Traditional Credit Card Terminals
When utilizing a traditional machine, merchants must buy or lease the terminal itself. Along with this, a point-of-sale system will be required, which includes necessary hardware and operational software to make and process sales. A few ways these machines actually work is through a connection to the location’s landline phone or through a desktop computer’s internet connection. Once the terminal is operational, customers need only swipe their cards through the machine to make purchases.
The traditional credit card terminals have been around for quite some time and have a number of distinct advantages. For instance:
- Traditional terminals are capable of processing not only credit and debit cards but also gift cards and sometimes checks.
- Remote purchases are made possible by key entry, where an employee will type in card details manually for customers who call or send in orders. Additionally, businesses using this model are expanding their purchase options by providing the opportunity to buy online.
It’s important to understand mobile payments compared to traditional terminals. Traditional processing methods are ideal in a few different circumstances. Users of traditional terminals may not have the need for the freedom of portability, as they run brick-and-mortar businesses like storefronts or restaurants and hardly work in the field. Additionally, not everyone is eager to switch to tech-savvy methods, as technology is hard to adjust to. However, those who DO require the convenience of portability, such as craft show merchants or landscapers, welcome the likes of mobile credit card processing.

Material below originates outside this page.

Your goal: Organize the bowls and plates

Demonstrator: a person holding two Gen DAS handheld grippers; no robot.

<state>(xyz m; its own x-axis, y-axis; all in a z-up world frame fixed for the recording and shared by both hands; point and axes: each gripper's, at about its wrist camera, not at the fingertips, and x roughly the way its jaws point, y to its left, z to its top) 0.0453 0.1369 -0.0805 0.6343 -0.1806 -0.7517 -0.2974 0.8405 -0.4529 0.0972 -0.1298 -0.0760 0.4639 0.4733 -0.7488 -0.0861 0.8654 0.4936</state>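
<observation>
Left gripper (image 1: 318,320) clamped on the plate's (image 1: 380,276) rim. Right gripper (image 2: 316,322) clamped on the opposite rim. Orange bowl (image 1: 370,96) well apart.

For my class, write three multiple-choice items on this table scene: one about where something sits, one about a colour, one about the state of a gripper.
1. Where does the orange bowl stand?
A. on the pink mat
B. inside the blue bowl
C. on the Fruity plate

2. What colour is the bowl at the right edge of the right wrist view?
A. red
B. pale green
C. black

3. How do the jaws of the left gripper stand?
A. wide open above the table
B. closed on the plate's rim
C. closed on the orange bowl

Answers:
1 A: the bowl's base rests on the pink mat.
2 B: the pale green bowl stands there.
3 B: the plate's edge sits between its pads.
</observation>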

The Benefits of Adding Mobile Payments to Your Business
Increase sales at your business.
Mobile payment processing technology allows merchants to accept more payment types and broaden their customer base, which means they’ll be empowered to drive more revenue. Simply attach the card reader to a smartphone or tablet, and you are ready to accept payments wherever business takes you. Expand your business to new venues and customer types by selling your products at farmer’s markets, festivals or trade shows. Today’s customers expect to be able to pay using a debit or credit card—or even their smartphone—everywhere, so make sure your business offers this convenience.
Reduce waiting time for your customers.
Using mobile card readers in your locations also enables you to deliver better customer service and reduce wait times. Don’t risk a customer walking out the door because he or she doesn’t have time to wait in a long checkout line. Instead, you can equip your sales associates with mobile credit card processing tools so they can serve more customers, more quickly right on the sales floor. When your team is able to meet and speak with customers right in the midst of their purchase decision, they can more effectively engage with each customer on a personal basis and offer relevant upsells. When sales associates accept payments on a tablet right on the sales floor, they can simultaneously take advantage of the opportunity to pull up specific product data for customers to let them know which additional products might suit their needs.
Analyze your business’s performance.
If you’re a small to mid-sized business, you know that scouring your payments data for ways to improve your operation can be a tedious process that often falls to the wayside. By implementing mobile payment processing technology, you can more easily track customer data. Use this data to implement new campaigns and promotions and to increase revenue. You’ll also have quick access into the behavior of individual customers, including how frequently they come in, how much they spend and what their preferred payment method is. Restaurants can also use data from their at-table POS systems to understand how diners use the technology and what their most popular orders are. Use this information to deliver more options based on what real customers want and to tailor your offerings based on customer behavior.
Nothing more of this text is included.